Tidy & Manipulate Data II

We created a new column shows the cumulative distribution of Age of driver. This will give an idea of what is the ranking for the age of the driver in an accident.

data_2015<-mutate(data_2015, "cumulative_age" = cume_dist(data_2015$Age_of_Driver))
data_2015 %>% head()

Scan I

Scan the data for missing values, inconsistencies and obvious errors.

Through quick inspection, no NA is found in the data.

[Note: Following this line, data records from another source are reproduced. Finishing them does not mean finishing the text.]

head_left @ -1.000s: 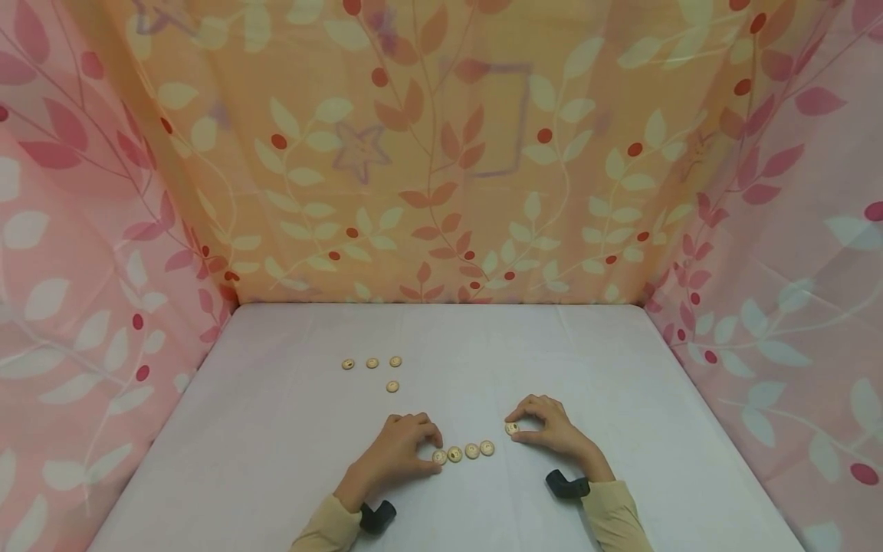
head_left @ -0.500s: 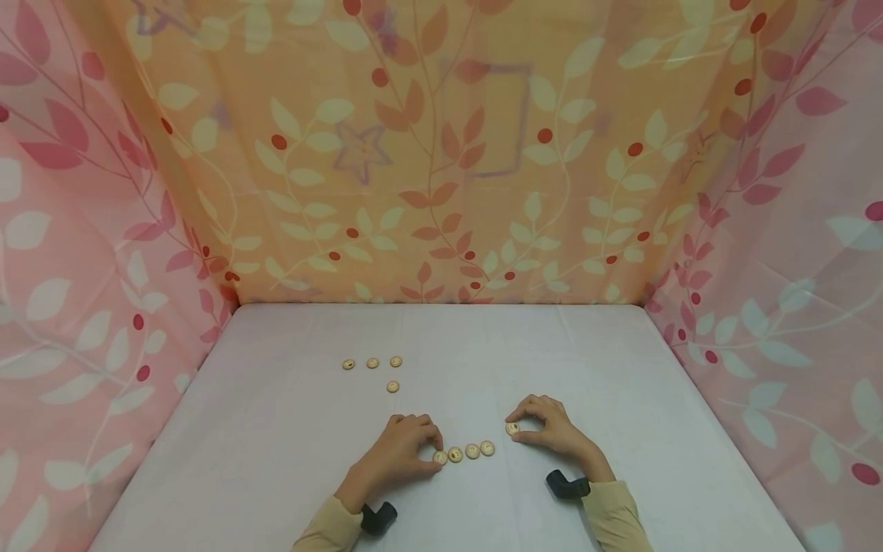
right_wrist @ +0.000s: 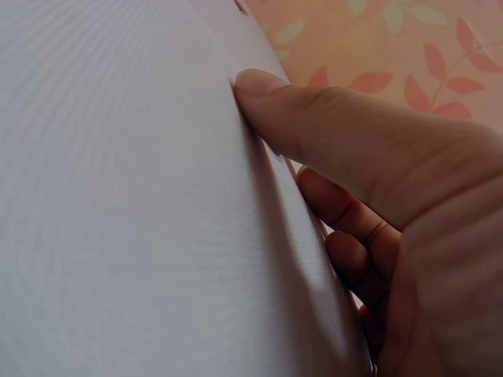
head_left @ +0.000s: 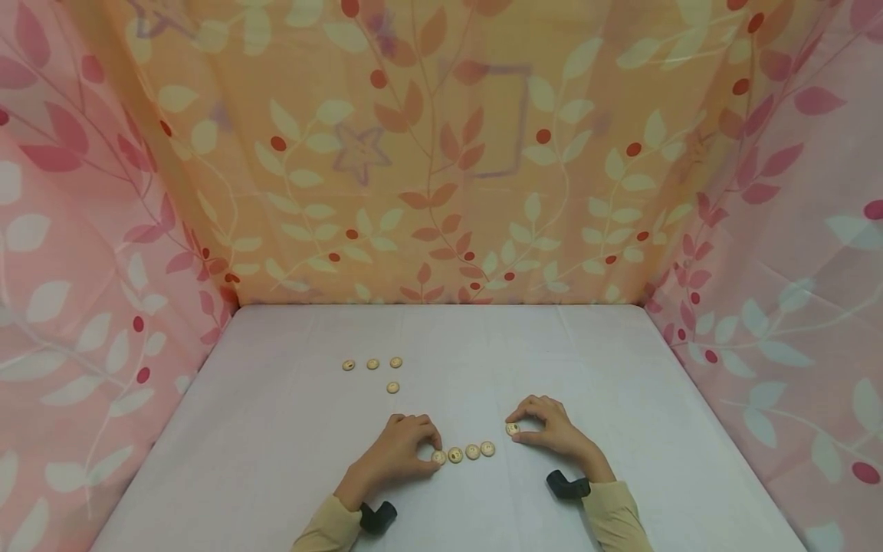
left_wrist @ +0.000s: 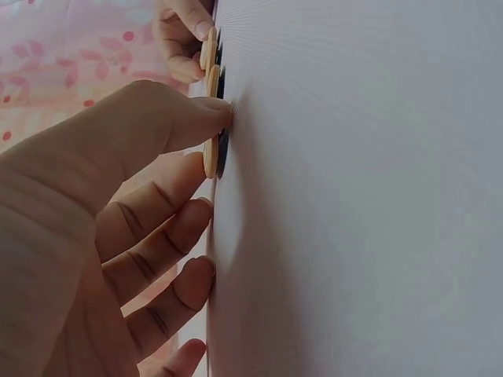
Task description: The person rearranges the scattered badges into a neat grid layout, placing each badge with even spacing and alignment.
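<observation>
Between the thumb and index finger of my left hand [head_left: 403,443] is a small round wooden disc [head_left: 438,458], pinched by its edges as it lies on the white tabletop. It is the left end of a short row with a dark-marked disc [head_left: 455,455] and two paler discs, a middle one [head_left: 472,452] and a right-end one [head_left: 488,449]. Right of that row and a little farther back, my right hand [head_left: 552,431] pinches another dark-marked disc [head_left: 513,429]. The thumb hides that disc in the right wrist view. Disc edges [left_wrist: 211,157] show beside the left thumb in the left wrist view.
Farther back on the left of the white table [head_left: 572,353] lie three discs in a line, including a middle disc [head_left: 372,364], with a single disc [head_left: 393,388] in front of them. Leaf-patterned cloth [head_left: 428,153] closes in the back and both sides.
</observation>
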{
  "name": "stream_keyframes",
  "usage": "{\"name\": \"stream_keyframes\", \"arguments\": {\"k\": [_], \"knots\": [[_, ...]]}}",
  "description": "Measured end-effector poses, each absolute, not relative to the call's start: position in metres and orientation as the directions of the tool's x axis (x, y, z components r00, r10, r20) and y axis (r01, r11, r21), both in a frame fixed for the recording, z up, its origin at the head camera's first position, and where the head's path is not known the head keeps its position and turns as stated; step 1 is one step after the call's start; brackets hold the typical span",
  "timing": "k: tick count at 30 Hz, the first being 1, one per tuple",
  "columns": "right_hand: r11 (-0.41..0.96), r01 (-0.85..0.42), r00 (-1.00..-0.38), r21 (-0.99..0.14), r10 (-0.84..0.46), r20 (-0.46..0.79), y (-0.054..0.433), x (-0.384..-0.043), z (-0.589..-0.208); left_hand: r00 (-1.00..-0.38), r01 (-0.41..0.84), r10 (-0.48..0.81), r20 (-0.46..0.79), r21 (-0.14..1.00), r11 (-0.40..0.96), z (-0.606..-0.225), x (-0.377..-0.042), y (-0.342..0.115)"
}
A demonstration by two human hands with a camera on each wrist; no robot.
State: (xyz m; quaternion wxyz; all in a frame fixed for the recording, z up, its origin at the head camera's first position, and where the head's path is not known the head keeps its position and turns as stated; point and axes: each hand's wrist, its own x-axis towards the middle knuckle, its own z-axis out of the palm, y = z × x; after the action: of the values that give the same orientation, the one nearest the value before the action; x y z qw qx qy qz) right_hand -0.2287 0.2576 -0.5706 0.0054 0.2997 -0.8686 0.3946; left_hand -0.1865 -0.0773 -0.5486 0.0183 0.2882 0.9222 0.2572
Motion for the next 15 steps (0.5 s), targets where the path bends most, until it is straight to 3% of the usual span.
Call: {"name": "stream_keyframes", "arguments": {"k": [15], "knots": [[0.509,-0.534,-0.814,-0.675,-0.525,0.248,0.2588,-0.2298,-0.5707,-0.854,0.486,0.509,0.104,0.504,0.713,-0.5474,-0.1911,-0.0851]]}}
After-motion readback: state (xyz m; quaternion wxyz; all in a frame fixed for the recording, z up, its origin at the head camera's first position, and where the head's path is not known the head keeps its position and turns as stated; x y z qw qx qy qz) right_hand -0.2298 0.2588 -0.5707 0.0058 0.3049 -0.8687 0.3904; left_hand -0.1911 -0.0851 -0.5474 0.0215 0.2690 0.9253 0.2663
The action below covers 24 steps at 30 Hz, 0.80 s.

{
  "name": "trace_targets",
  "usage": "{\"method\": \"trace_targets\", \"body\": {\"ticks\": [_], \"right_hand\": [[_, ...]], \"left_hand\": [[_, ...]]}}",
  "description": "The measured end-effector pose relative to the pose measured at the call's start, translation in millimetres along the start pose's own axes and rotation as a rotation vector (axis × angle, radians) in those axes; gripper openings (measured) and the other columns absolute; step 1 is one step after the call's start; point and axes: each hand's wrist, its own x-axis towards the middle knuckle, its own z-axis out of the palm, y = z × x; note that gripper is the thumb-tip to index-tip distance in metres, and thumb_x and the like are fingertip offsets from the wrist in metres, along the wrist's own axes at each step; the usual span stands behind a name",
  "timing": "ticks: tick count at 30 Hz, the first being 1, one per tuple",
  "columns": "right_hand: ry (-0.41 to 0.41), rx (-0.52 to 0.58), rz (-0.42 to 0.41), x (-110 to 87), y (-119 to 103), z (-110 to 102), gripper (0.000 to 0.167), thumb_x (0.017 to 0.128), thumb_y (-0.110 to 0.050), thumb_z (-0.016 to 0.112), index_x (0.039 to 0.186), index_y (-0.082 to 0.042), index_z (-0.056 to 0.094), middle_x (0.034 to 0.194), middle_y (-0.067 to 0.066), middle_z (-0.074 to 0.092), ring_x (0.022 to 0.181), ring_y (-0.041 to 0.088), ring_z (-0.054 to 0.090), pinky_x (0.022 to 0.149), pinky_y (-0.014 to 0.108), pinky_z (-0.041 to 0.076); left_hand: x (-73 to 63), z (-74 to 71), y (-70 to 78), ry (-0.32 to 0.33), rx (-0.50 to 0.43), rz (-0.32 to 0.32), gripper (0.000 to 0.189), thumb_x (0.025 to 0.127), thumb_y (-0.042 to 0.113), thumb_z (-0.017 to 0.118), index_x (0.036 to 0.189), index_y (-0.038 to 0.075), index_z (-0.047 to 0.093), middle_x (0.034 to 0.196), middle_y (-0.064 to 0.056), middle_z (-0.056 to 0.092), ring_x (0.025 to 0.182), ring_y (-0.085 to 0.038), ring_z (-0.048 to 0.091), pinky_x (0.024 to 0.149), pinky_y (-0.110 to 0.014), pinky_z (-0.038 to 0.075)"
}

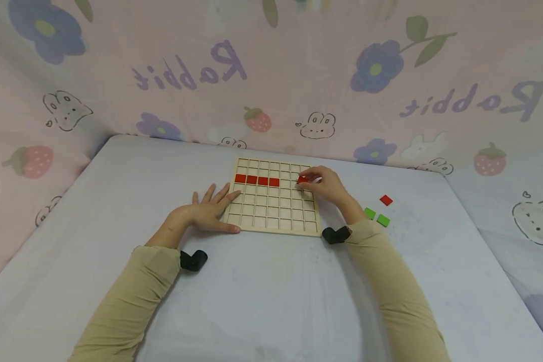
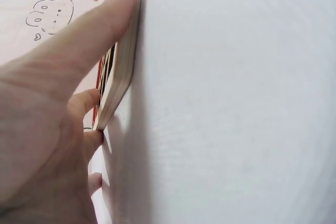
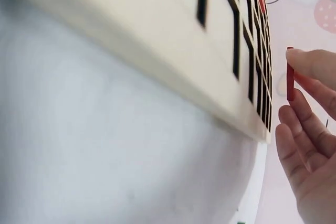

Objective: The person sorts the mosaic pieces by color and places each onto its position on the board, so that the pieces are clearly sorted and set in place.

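A wooden grid board [image 1: 271, 207] lies on the white table, with several red square tiles [image 1: 251, 179] side by side in one row starting at its left edge. My left hand [image 1: 208, 211] rests at the board's left edge, fingers spread and straight; in the left wrist view the thumb [image 2: 113, 11] lies along the board's side. Between thumb and fingertips my right hand [image 1: 328, 186] pinches another red tile [image 3: 290, 74], held above the board near its right edge. The right wrist view shows that tile edge-on, apart from the board.
To the right of the board lie one loose red tile [image 1: 386, 200] and two green tiles [image 1: 383, 220], one of them close beside my right forearm. A printed cloth [image 1: 280, 75] with rabbits, flowers and strawberries hangs behind the table [image 1: 262, 296].
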Motion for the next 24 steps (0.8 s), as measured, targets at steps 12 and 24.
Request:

However the data dictionary provides a guidance of coding for missing values: when a value for a column is unknonw it has been recorded as “-1”, so we start by recoding “-1” to NA and use colSums() to check what columns contain missing values.

data_2015$Number_of_Vehicles[which(data_2015$Number_of_Vehicles== "-1")]<-NA
data_2015$Number_of_Casualties[which(data_2015$Number_of_Casualties== "-1")]<-NA
data_2015$Did_Police_Officer_Attend_Scene_of_Accident[which(data_2015$Did_Police_Officer_Attend_Scene_of_Accident== "-1")]<-NA
data_2015$Age_of_Driver[which(data_2015$Age_of_Driver== "-1")]<-NA
data_2015$`Engine_Capacity_(CC)`[which(data_2015$`Engine_Capacity_(CC)`== "-1")]<-NA
data_2015$cumulative_age[which(data_2015$cumulative_age== "-1")]<-NA

colSums(is.na(data_2015))

##                              Accident_Index 
##                                           0 
##                          Number_of_Vehicles 
##                                           0 
##                        Number_of_Casualties 
##                                           0 
##                                        year 
##                                           0 
##                                       month 
##                                           0 
##                                         day 
##                                           0 
## Did_Police_Officer_Attend_Scene_of_Accident 
##                                           0 
##                               Age_of_Driver 
##                                       29828 
##                        Engine_Capacity_(CC) 
##                                       72289 
##                              cumulative_age 
##                                           0

‘Age_of_Driver’ and ‘Engine_Capacity_(CC)’ have sufficiently high number of missing value (more than 5%), this indicates missing values should not be ignored or simply removed. We will replace them by mean. Use colSums() to examine the missing valuea again.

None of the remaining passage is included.